-
Halwaya jak ja Ci zazdroszczę wagi, co mierzy tłuszcz :) No i też wiem, co to znaczy wiedzieć, że nie wolno, a jednak nie przestrzegać diety :( Niestety nie należę do ludzi, którzy chudną jednym ciągiem....
Hmm a moja mama jest mikrobiologiem po kierunku rolnictwo... I ona mi opowiadała, że świnia jest gotowa do uboju, gdy złapie się ją za "brzuch" i fałda tłuszczu jest gruba na kilka palców. Chyba na trzy czy cztery. Hmm no i ja przy wadze 85 kilo spokojnie bym się kwalifikowała :) Tak mi się skojarzyło z tą suwmiarką :)
Pozdrawiam :)
-
O rany, bede omijac rzeznikow z daleka! :shock: :wink: :lol:
Hal, poszalas troszke widze! a tu jeszcze polski weekend sie zbliza! :twisted: Wysylam Ci tyle dietkowego powera ile moge, bo nie chce abys zobaczyla osemke na wadze!
-
ja też powerka złapałam...więc mogę ciut :wink: oddać :D
miłego weekendu
-
To ten weekend spedzisz w Polsce? No to ja szykuje dostawe dobrej energii i podwojne kciuki dla Ciebie! :lol:
-
Już jestem w Polsce :)
Wylądowałam przed północą i jak zwykle całą podróż siedziałam jak na szpilkach.. nie lubię latać i chyba nic na to nie poradzę.. Jestem tutaj tylko przez weekend, więc raczej nie będę bardzo aktywna na necie.. dobrze jest tak przyjechać, choćby na chwilkę :)
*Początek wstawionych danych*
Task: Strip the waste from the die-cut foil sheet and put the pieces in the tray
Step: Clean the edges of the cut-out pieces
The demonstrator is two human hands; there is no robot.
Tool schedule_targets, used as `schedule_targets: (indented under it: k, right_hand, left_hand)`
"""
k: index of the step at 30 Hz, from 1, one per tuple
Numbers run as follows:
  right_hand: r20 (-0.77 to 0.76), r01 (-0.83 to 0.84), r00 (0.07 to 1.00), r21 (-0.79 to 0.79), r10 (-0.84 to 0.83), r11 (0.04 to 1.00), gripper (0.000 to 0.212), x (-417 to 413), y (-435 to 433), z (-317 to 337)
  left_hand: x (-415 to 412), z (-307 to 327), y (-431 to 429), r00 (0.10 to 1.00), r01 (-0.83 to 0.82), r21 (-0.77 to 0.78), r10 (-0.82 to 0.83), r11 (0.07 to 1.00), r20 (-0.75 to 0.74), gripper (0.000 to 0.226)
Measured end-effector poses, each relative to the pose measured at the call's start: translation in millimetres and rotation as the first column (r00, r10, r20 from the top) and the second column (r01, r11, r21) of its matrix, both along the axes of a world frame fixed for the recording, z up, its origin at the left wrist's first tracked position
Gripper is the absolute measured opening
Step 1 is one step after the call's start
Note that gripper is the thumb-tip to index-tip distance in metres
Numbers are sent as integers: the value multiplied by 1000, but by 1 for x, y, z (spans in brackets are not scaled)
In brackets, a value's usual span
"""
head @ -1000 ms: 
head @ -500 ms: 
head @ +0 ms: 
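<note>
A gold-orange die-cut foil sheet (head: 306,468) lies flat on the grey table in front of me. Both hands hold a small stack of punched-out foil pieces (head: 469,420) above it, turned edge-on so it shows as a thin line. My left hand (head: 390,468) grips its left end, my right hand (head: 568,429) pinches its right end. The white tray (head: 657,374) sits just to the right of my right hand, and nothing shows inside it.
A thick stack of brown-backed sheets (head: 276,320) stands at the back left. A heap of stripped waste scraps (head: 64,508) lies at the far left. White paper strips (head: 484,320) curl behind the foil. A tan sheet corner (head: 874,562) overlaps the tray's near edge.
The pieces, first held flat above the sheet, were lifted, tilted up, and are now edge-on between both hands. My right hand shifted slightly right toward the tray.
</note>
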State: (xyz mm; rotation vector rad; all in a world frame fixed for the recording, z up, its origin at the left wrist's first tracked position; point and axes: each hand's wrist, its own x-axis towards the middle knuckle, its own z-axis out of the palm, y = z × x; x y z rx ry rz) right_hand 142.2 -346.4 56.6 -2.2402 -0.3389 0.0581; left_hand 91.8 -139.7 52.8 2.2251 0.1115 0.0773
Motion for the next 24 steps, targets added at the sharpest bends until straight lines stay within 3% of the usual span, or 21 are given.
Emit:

Rodzice stwierdzili, że schudłam! Cieszy mnie to bardziej, że oni nie wiedzą, że ja ostro walczę (no może nie ostro.. ale walczę ;)). Waga domowa pokazuje 79, więc jestem dobrej myśli.. chociaż tutaj rodzice w kuchni już działają.. bigosy, rolady.. eh..
:)
pozdrawiam was hurtowo :)
trzymajcie się ciepło
-
Zawsze chciałem kurcze lecieć samolotem i nigdy nie miałem okazji ;)
-
Oczywiście jeszcze się całkowicie nie przestawiłam na tryb dzienny.. odpadam ok 22:00 a wstaję o 4 rano.
Dietowo poległam na całej linii.. niestety rodzina wie jak mnie złamać.. wybrałam mniejsze zło - jem wszystko, ale mało. Nie chcę im po prostu robić przykrości, bo to na mój przyjazd specjalnie przygotowali naprawdę smaczne jedzenie.
No nic, odpokutuję jak wrócę.. może to mi da kolejnego kopniaka do pracy nad sobą.. bo wiem, że cel jest realny.
Przyszła mi też ochota na zmiany - a w moim przypadku zawsze zaczynam od góry.. stąd zapisałam się do fryzjera: strzyżenie, farbowanie.. ja silnie wierzę, że dobre samopoczucie warunkuje dobry wygląd.. :roll:
-
Jesteś już w domu (angielskim)? Fajnie, że udało Ci się wyskoczyć, choć na tak krótko :) Pozdrawiam :)
-
Hal, pewnie juz w domku jestes, odpoczywasz po trudach podrozy? Ja tez nie lubie latac, choc sie nie boje, po prostu nie znosze tego paskudnego uczucia podczas startu a potem zatkanych uszu podczas lotu :?
Mam nadzieje ze szybko zrzucisz ewentualne nadwyzki po polskim jedzonku :lol: Jak fryzura? jestes zadowolona? przywiozlas sobie cos fajnego?
-
Eee tam, jakie paskudne uczucie podczas startu, to jest najprzyjemniejszy moment ;). Czlowiek jest w stanie do wszystkiego sie przyzwyczaic, ja traktuje podroz samolotem, jak inni traktuja pociagiem. Z ciekawosci policzylam, i wyszlo mi 27 lotow (w czym 13 transatlantyckich), a juz planuje wyskoczyc do domu w marcu. Ogolnie to chyba bede duzo czasu spedzac nad Atlantykiem, bo chcialabym mieszkac i w Polsce, i w USA (jeszcze zebym latala Business Class, to juz bylby git - ach te fotele rozkladane do 180 stopni i duzo miejsca na nog).
Czekam na opis fryzury (moze nawet zdjecie?). Na pewno wyjazd Ci dobrze zrobil, a nawet jak pare deko przybylo, to szybko zgubisz. Pozdrawiam!